6. The device of claim 5, wherein at least a portion of said collar is resiliently deformable to fit around the intermediate component of the disc prosthesis when the collar is positioned between the end plates.

7. The device of claim 5, wherein at least a portion of said collar is angled to establish a predetermined angle between the superior and inferior end plates when the end plates contact said collar.

8. The device of claim 5, wherein said collar has a height that is sized to substantially span the height of the disc space between the end plates of the prosthesis, to thereby prevent relative movement between the end plates.

9. The device of claim 5, wherein said collar has a height that is sized to span only a portion of the height of the disc space between the end plates, to thereby permit restricted relative movement between the end plates that is less than the relative movement in the absence of said collar.

10. A device for use with a disc prosthesis implanted within a disc space, the prosthesis having an intermediate element disposed between a superior end plate and an inferior endplate affixed to the opposing superior and inferior vertebrae, respectively, said device operable to limit the range of motion of the end plates relative to each other, said device comprising:

at least one stabilizing element sized to span between the superior and inferior end plates of the disc prosthesis; and

a fastener assembly for engaging each of said at least one stabilizing element to at least one of the end plates or intermediate component of the disc prosthesis.

11. The device of claim 10, wherein:

the at least one stabilizing element includes at least two elongated struts sized to span between the superior and inferior end plates; and

said fastener assembly includes;

a fastener hole defined in at least one of the end plates for each of said at least two struts;

an opening defined in one end of each of said struts; and

a fastener configured to extend through said opening in each of said struts for engagement within a corresponding fastener hole in the end plate.

12. The device of claim 11, wherein said fastener assembly further includes;

a fastener hole defined in both of the end plates for each of said at least two struts;

an opening defined in each end of each of said struts; and

a fastener configured to extend through each opening in each of said struts for engagement within a corresponding fastener hole in each end plate.

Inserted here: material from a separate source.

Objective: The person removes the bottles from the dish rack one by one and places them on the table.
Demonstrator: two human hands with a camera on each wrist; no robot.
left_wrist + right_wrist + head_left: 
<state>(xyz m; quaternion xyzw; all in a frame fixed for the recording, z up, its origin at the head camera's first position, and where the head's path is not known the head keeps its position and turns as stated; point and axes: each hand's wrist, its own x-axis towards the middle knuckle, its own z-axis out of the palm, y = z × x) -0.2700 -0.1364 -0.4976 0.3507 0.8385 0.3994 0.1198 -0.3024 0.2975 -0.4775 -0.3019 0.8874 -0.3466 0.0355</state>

13. The device of claim 10, wherein:

the at least one stabilizing element is an elongated plate sized to span between the superior and inferior end plates; and

said fastener assembly includes;

at least a pair of fastener holes defined in at least one of the end plates;

at least one opening defined at each end of said plate; and

at least a pair of fasteners configured to extend through a corresponding one of said at least one opening in each end of said plate for engagement within a corresponding fastener hole in the end plate.

14. The device of claim 13, wherein said fastener assembly further includes;

at least a pair of fastener holes defined in both of the end plates;

at least a pair of openings defined at each end of said plate; and

a fastener configured to extend through each opening for engagement within a corresponding fastener hole in each end plate.

15. The device of claim 10, wherein said stabilizing element is angled to establish a predetermined angle between the superior and inferior end plates when said stabilizing element is engaged to the disc prosthesis.

16. The device of claim 10, wherein:

said fastener assembly includes;

at least one fastener hole defined in the intermediate element of the disc prosthesis;

at least one opening defined in said plate; and

at least one fastener configured to extend through said at least one opening for engagement within a corresponding fastener hole in the intermediate element.